Which lines of the entries contain the string "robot"? Please find them and copy them.

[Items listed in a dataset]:
+++

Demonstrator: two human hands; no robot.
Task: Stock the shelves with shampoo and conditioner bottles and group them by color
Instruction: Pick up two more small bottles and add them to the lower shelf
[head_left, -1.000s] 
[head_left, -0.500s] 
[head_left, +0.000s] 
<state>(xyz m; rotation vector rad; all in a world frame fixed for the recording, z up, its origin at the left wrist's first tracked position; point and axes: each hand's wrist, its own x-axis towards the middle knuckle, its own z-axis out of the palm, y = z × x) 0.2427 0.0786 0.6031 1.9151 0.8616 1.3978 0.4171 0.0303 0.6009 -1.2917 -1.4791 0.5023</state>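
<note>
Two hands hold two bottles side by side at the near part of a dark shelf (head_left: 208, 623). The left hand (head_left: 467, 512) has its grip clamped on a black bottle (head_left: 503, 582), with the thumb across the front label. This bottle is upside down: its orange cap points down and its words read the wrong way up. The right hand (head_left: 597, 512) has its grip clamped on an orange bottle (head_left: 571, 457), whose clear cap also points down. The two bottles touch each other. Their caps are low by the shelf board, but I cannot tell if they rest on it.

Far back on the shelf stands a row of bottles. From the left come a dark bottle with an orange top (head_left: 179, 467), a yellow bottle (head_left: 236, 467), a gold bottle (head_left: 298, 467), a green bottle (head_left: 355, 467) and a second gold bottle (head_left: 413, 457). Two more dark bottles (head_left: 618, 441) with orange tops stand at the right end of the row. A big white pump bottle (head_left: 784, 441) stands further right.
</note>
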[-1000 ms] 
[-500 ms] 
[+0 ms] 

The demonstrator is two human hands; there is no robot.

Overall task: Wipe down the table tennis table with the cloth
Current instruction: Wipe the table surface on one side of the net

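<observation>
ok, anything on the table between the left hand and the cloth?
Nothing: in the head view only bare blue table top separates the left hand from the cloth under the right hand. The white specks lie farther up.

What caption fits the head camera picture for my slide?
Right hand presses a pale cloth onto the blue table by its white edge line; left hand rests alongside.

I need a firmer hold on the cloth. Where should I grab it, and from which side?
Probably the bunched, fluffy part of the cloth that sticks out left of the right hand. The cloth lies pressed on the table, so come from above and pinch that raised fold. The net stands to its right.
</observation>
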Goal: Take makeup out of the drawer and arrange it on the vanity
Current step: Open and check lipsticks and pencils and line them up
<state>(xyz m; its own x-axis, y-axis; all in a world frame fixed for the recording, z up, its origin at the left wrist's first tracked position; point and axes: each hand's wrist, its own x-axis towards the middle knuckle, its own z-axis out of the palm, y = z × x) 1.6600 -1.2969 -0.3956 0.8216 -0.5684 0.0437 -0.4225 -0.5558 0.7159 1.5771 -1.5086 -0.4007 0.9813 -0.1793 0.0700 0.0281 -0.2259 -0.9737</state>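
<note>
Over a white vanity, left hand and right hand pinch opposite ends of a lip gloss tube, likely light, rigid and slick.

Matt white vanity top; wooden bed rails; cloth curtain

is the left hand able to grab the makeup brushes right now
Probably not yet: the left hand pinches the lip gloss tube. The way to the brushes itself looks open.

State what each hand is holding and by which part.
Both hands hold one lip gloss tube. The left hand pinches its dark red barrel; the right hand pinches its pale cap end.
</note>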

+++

[SOLUTION TO THIS TASK]:
Demonstrator: two human hands; no robot.
The demonstrator is two human hands; there is no robot.

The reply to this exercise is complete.